Similarly, as in Eq. (9), the distance among $\widehat{SS_{i}}$ as well as each original majority $SS_{a}$ , $\textit{Maj}_{\textit{Rapt}}(\widehat{SS_{i}},SS_{a})$ would be described

$\displaystyle\textit{Maj}_{\textit{Rapt}}(\widehat{SS_{i}},SS_{a})=\sum\limits% _{i=1}^{r_{\textit{maj}}}\sum\limits_{j=1}^{M}\sqrt{\left(\widehat{SS_{i}^{(j)% }}-SS_{a}^{(j)}\right)^{2}}$ (9)

With all majorities, the sample rapprochement can be denoted as $\textit{Maj}_{\textit{Rapt}}(\widehat{SS_{i}},SS_{a})$ . We can obtain $H$ as per the Eq. (10).

$\displaystyle H=\sum\limits_{i=1}^{n}(\textit{Maj}_{\textit{Rapt}}(\widehat{SS% _{i}},SS_{a}))$ (10)

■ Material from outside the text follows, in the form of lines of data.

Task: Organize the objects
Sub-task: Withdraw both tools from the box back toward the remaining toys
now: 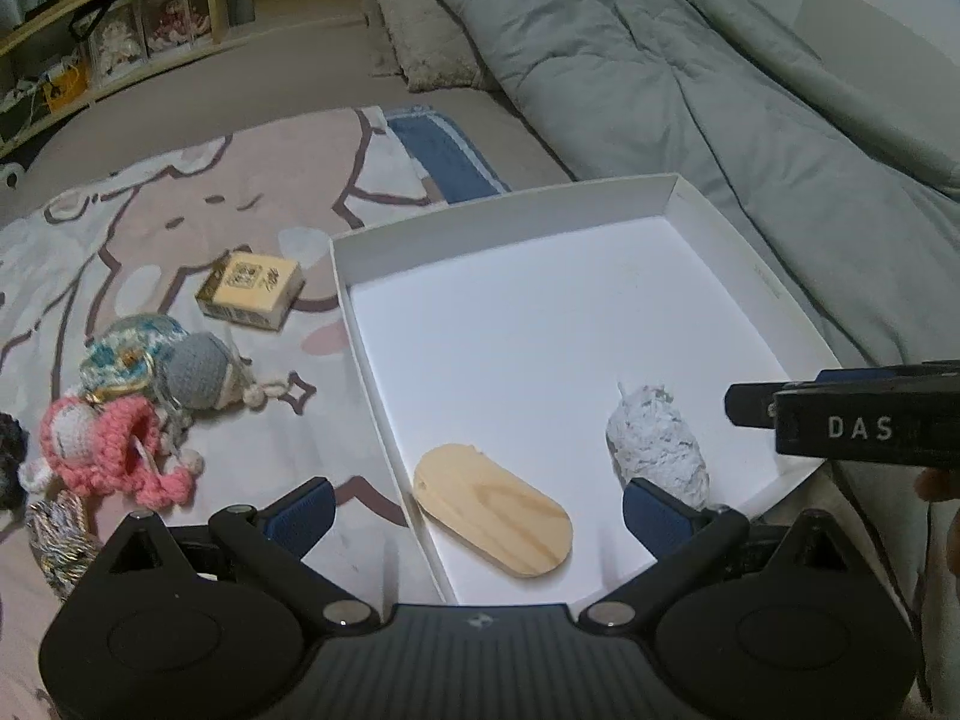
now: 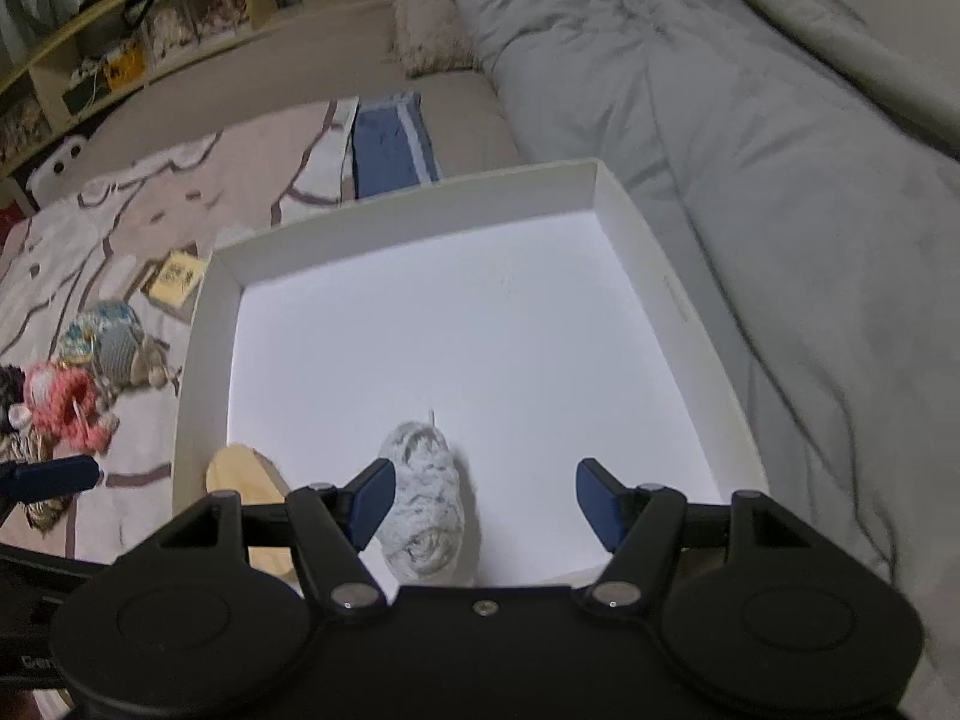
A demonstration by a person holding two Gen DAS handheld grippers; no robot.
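Observation:
A white shallow box lies on a bed. Inside it are an oval wooden tag and a white-grey yarn skein. My left gripper is open above the wooden tag at the box's near left corner. My right gripper is open and empty over the box, its left finger beside the skein. Left of the box lie a small yellow box, a blue-grey crochet toy and a pink crochet toy.
A pink cartoon blanket covers the bed's left part. A grey duvet is bunched along the right. A fuzzy pillow lies behind. Shelves stand at the far left. A mixed-colour yarn bundle lies near my left gripper.

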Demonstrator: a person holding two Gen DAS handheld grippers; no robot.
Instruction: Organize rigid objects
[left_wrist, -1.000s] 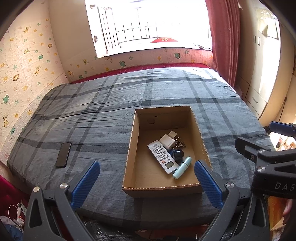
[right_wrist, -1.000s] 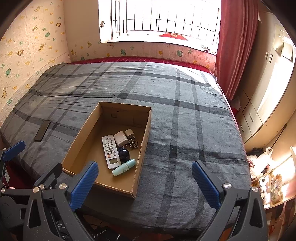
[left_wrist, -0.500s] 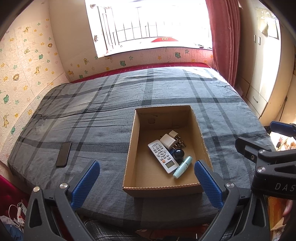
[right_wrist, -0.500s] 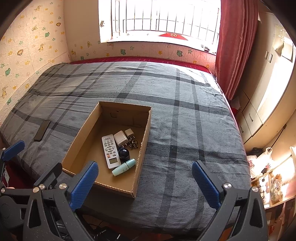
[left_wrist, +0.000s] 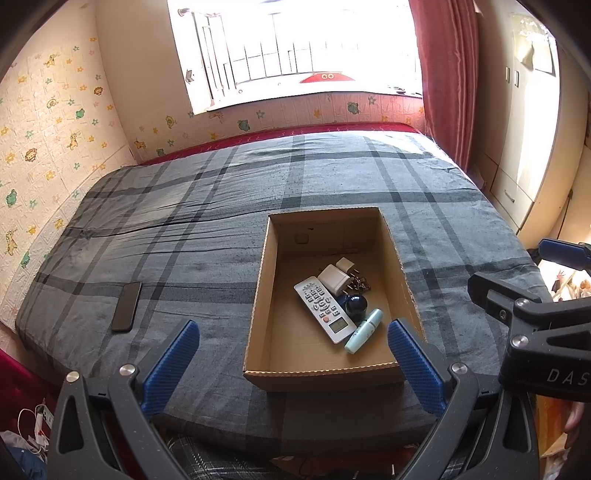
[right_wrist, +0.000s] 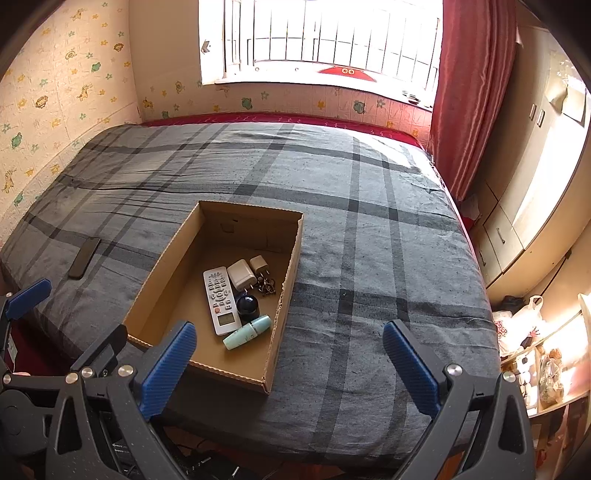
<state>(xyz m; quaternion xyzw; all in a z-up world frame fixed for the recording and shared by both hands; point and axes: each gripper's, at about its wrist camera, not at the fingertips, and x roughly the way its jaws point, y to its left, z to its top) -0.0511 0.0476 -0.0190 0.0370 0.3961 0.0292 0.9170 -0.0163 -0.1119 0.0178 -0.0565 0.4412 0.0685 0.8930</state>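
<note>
The cardboard box (left_wrist: 334, 374) sits on the near part of the bed (left_wrist: 207, 206), open at the top, and in its right half lie a white remote (left_wrist: 327, 309), two white chargers (left_wrist: 334, 278), a bunch of keys (left_wrist: 360, 284), a dark round jar (left_wrist: 356, 305) and a pale green tube (left_wrist: 364, 331), all touching or just beside one another. Over the last second nothing has shifted: box, contents and both tools match the earlier views, which suggests a pause, most likely near the end of the job. Only a dark phone (left_wrist: 126, 306) is left out, well apart to the box's left. The left gripper (left_wrist: 291, 363) hangs above the bed's near edge with jaws spread wide and empty, framing the box. The right gripper (right_wrist: 290, 362) hovers likewise, wide apart and holding nothing.
</note>
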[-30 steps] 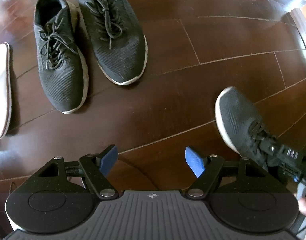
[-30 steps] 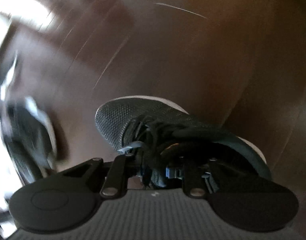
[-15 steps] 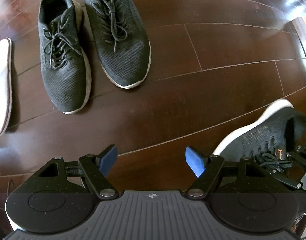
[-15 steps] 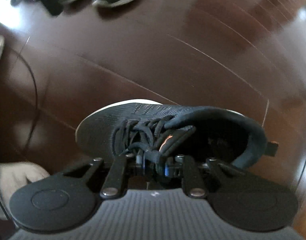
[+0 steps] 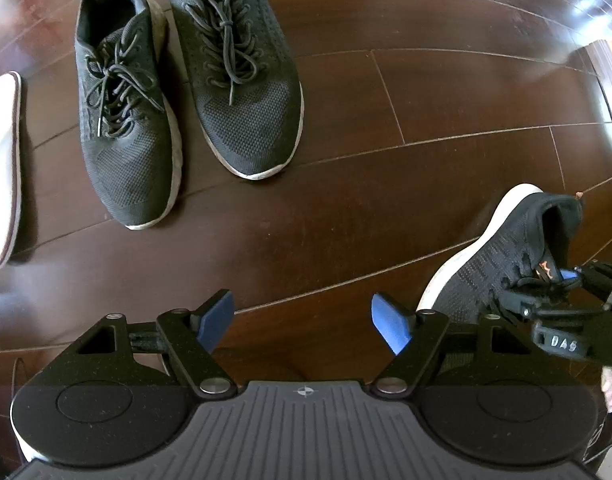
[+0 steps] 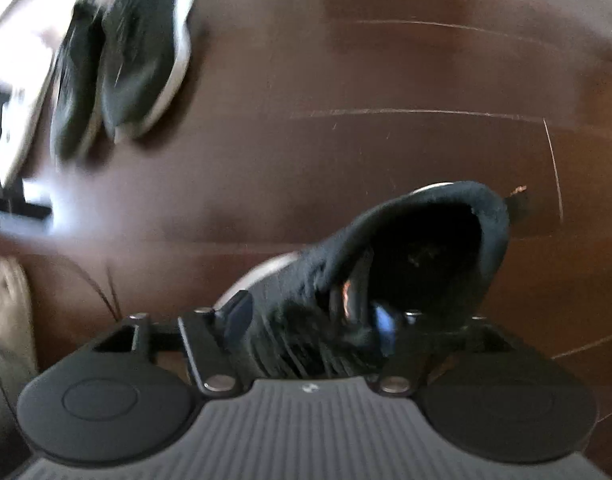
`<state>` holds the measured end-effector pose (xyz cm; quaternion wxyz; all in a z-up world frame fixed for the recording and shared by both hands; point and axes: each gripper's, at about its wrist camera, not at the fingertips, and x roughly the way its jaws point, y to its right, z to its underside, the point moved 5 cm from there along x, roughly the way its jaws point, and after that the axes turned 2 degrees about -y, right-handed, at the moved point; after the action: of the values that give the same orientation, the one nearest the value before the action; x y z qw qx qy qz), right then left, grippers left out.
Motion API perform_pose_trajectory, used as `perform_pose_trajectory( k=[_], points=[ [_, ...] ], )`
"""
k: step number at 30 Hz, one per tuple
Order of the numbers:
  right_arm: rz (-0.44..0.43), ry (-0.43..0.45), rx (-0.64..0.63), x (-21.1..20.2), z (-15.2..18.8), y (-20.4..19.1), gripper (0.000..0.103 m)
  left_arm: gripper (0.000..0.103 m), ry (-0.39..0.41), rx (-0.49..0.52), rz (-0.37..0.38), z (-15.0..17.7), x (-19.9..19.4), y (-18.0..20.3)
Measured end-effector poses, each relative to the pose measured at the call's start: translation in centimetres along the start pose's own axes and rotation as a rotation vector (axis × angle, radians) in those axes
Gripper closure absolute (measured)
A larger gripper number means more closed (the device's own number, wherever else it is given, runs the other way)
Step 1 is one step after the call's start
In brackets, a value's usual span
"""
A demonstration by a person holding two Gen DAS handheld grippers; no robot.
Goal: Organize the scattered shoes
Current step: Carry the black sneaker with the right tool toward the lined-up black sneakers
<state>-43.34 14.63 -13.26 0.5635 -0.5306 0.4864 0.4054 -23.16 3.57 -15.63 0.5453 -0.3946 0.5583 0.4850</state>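
Observation:
A pair of black lace-up shoes (image 5: 186, 92) stands side by side on the dark wood floor at the upper left, blurred in the right wrist view (image 6: 118, 68). A third black shoe with a white sole (image 5: 501, 256) sits low at the right, heel away from me, its opening facing the right camera (image 6: 405, 256). My right gripper (image 5: 541, 288) (image 6: 309, 320) is open. Its fingers straddle the shoe's tongue and laces, one blue pad inside the collar. My left gripper (image 5: 302, 324) is open with nothing between its fingers, hovering over bare floor.
A white shoe (image 5: 2, 168) lies at the far left edge. The wood floor (image 5: 385, 200) stretches between the black pair and the third shoe. A pale baseboard edge (image 5: 609, 68) shows at the far right. A hand (image 5: 611, 388) holds the right gripper.
The right gripper's fingers, shut on the shoe's laces before, have spread apart. The shoe turned from toe-up to heel away. The left gripper shifted only slightly.

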Motion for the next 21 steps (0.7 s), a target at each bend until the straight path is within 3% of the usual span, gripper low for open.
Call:
perform_pose_trajectory(
  k=[3, 4, 6, 8, 11, 21],
  points=[
    [-0.011, 0.038, 0.142, 1.5, -0.3, 0.8, 0.041, 0.022, 0.001, -0.004, 0.001, -0.1, 0.0, 0.1],
    [0.001, 0.042, 0.153, 1.7, -0.3, 0.6, 0.046, 0.022, 0.002, -0.005, 0.001, -0.2, 0.0, 0.1],
    [0.048, 0.046, 0.162, 2.0, -0.2, 0.3, 0.072, 0.021, 0.002, -0.006, 0.001, -0.3, 0.1, 0.0],
    [0.074, 0.051, 0.157, 0.6, -1.3, 1.4, 0.077, 0.021, -0.001, -0.009, 0.002, -0.4, 0.2, 0.0],
    [0.094, 0.058, 0.136, 0.3, -1.5, 0.9, 0.08, 0.021, -0.005, -0.017, 0.004, -0.5, 0.3, -0.2],
    [0.206, 0.05, -0.125, -0.7, -4.7, -3.6, 0.082, 0.021, 0.005, -0.046, 0.016, -0.9, 0.1, -0.6]
  ],
)
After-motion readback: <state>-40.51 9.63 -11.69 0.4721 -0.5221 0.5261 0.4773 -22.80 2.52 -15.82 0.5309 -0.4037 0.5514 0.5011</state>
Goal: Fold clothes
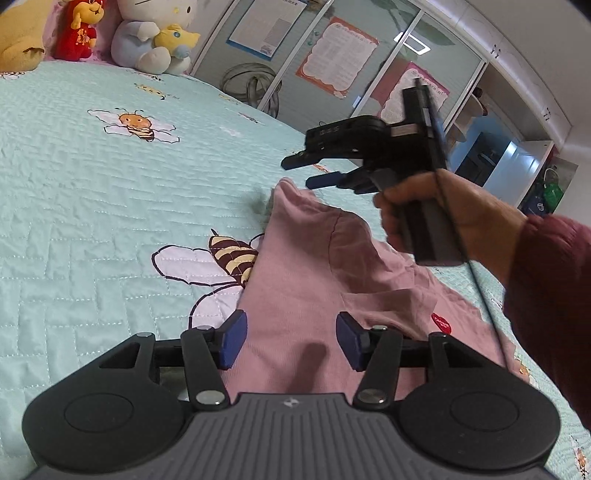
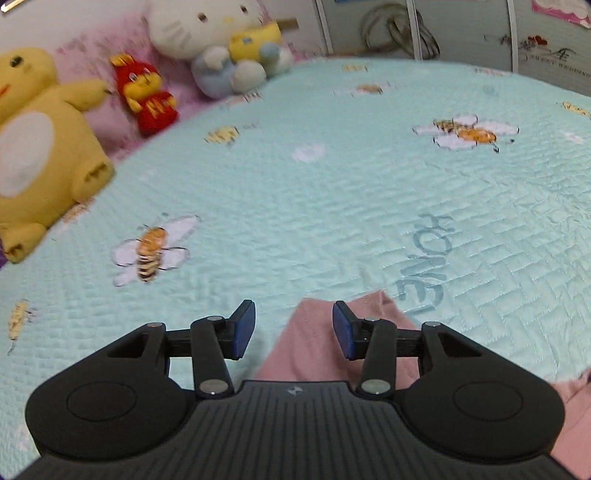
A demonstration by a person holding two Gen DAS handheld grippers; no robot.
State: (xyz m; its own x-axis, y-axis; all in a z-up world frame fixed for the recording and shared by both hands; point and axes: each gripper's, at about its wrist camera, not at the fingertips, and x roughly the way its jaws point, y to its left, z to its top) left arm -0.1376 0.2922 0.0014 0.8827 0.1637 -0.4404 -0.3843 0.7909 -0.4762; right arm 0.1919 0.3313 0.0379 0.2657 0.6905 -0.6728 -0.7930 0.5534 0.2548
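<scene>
Left wrist view: plush toys [image 1: 147, 33] lined along far edge of bee-print quilt [image 1: 92, 192]. Pink garment [image 1: 314, 266] spread flat on quilt, one corner raised. Left gripper [image 1: 291, 341] held over garment, jaws parted, nothing pinched. Right gripper [image 1: 308, 171] carried in hand [image 1: 443, 214] above garment, jaws parted, empty. Right wrist view: garment edge seen beneath released pads [image 2: 341, 330].
</scene>
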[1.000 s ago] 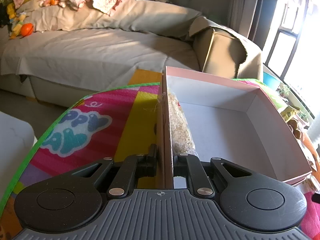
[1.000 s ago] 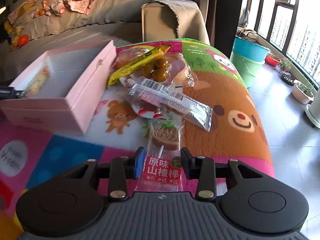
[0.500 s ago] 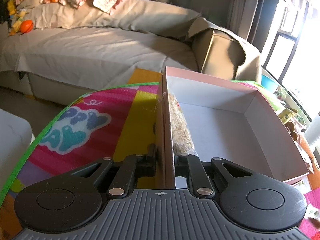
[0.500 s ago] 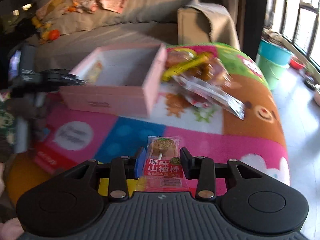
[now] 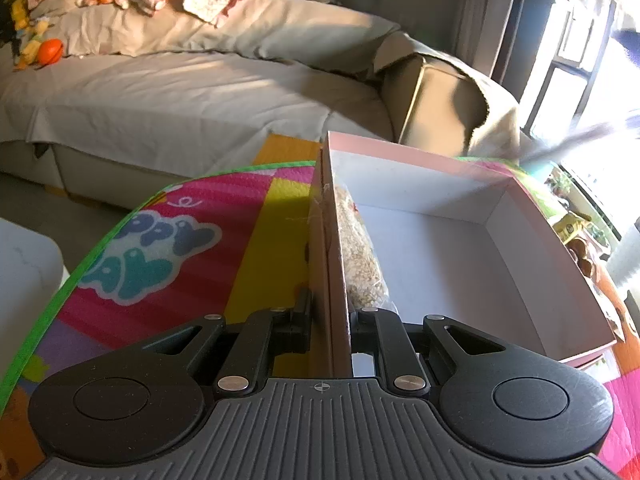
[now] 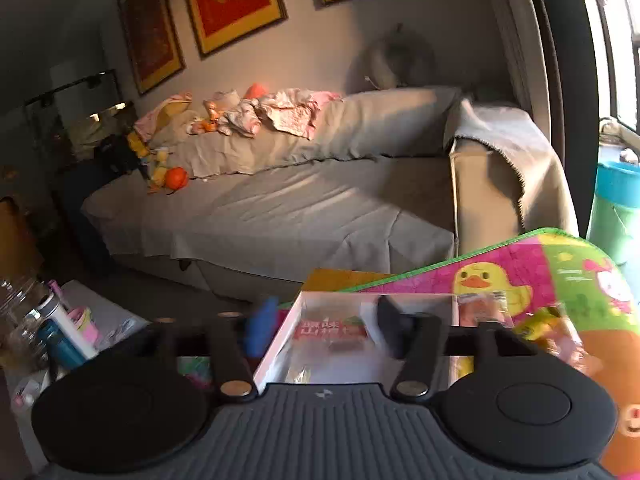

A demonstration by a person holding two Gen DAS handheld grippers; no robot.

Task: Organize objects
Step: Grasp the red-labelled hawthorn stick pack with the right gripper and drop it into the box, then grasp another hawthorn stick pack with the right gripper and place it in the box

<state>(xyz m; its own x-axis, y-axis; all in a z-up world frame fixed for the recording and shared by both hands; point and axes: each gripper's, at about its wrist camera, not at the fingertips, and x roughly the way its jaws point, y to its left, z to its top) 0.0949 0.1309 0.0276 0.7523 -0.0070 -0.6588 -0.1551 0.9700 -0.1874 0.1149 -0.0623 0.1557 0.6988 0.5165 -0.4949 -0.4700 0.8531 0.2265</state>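
The side wall of the pink box [image 5: 338, 264] is seen clamped between the closed fingers of the left gripper [image 5: 330, 320], one finger outside the wall and one inside. A clear packet of oat-coloured snack [image 5: 360, 256] is seen lying inside the box against that held wall, the rest of the white floor being bare in the left wrist view. The box is set on a colourful play mat [image 5: 160, 248] in front of a grey sofa [image 5: 180, 92]. The right gripper [image 6: 324, 330] is held above the box, its jaws just opened and nothing gripped between them; below them, blurred, a red-labelled lollipop packet [image 6: 330, 332] is seen inside the box. More snack packets [image 6: 552, 328] are seen on the mat beside the box.
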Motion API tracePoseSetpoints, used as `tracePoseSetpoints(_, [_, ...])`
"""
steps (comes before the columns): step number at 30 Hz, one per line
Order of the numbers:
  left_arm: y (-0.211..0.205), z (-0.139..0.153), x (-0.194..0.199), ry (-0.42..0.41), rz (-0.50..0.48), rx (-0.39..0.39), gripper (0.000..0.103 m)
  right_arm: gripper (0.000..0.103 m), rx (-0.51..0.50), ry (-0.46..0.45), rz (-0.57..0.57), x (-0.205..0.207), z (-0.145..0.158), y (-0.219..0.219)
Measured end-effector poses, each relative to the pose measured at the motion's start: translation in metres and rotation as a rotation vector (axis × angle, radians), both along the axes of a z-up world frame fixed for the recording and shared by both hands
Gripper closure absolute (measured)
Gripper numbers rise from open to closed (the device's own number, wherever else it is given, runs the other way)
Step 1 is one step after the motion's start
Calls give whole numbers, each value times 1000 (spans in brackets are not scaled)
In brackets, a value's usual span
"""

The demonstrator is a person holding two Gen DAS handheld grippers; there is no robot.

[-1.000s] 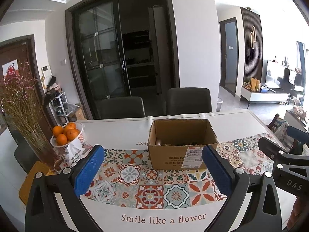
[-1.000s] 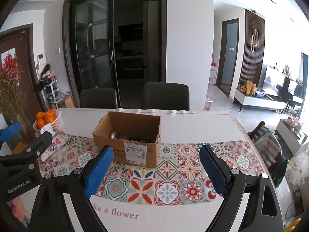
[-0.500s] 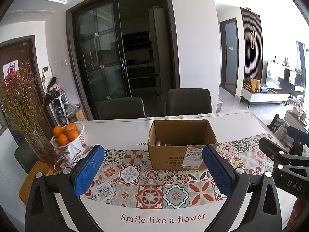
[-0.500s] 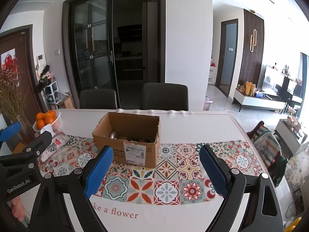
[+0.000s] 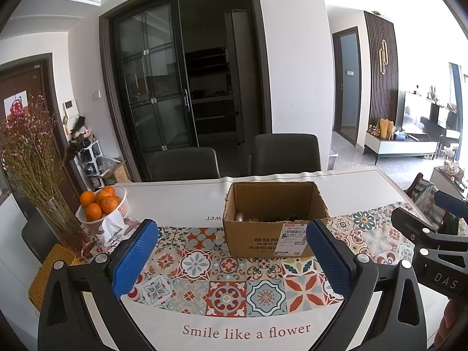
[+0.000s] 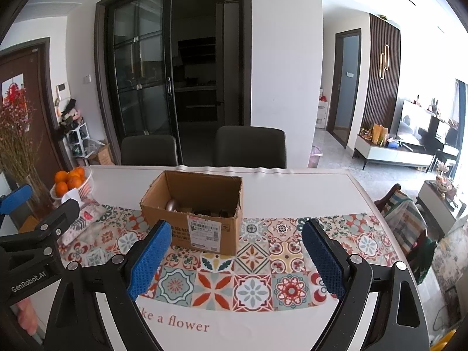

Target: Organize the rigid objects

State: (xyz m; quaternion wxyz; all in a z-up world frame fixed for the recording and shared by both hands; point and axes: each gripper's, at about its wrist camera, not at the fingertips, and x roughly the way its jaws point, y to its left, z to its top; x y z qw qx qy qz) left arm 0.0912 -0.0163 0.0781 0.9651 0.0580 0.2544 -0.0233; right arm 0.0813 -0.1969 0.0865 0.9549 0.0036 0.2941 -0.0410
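Note:
An open cardboard box (image 5: pixel 275 234) (image 6: pixel 204 219) with a shipping label stands on the patterned table runner (image 5: pixel 234 280) (image 6: pixel 251 280). Inside it lie a rounded metallic object (image 6: pixel 172 204) and several dark items, mostly hidden by the box walls. My left gripper (image 5: pixel 231 251) hovers open before the box, blue pads wide apart, nothing between them. My right gripper (image 6: pixel 237 251) is open too, empty, with the box ahead and slightly left. Each gripper shows at the other view's edge.
A white basket of oranges (image 5: pixel 102 207) (image 6: pixel 71 182) and a glass vase of dried flowers (image 5: pixel 44 181) stand at the table's left end. Two dark chairs (image 5: pixel 234 158) sit behind the table. A chair with a striped cloth (image 6: pixel 406 219) is at the right.

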Motion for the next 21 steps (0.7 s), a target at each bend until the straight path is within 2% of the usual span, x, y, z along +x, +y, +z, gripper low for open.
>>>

Then half of the synthetic samples have the lowest distance among $SS_{a}$ and $\widehat{SS_{i}}$ is eliminated to get the balanced data $DA_{\textit{Bal}}$ , where $DA_{\textit{Bal}}=DA_{\textit{Bal}1},DA_{\textit{Bal}2},\ldots,DA_{\textit{% BalN}}$ . Afterward, this balanced data $DA_{\textit{Bal}}$ is subjected to feature extraction that is briefed below.
3.3 Feature extraction

The balanced data $DA_{\textit{Bal}}$ is subjected to feature extraction. From this $DA_{\textit{Bal}}$ , relevant information or features are extracted in this feature extraction. Features like Improved entropy (holoentropy), along with mutual information-based and statistical features have been retrieved in our work and is explained below.

3.3.1 Improved entropy (holoentropy) based features

The measure of a system’s disorder or randomness is named as entropy. For detecting the outliers, the energy measurements are not sufficient. To get superior outlier candidates, total correlation is also essential. Likewise, holoentropy’s contribution along with entropy as well as the total correlation assists in providing proper outcomes for outlier detection [22]. The sum of entropy, as well as the random vector’s total correlation, is referred to as the holoentropy. Here, the conventional holoentropy $\textit{HLE}(R)$ can be expressed using Eq. (11)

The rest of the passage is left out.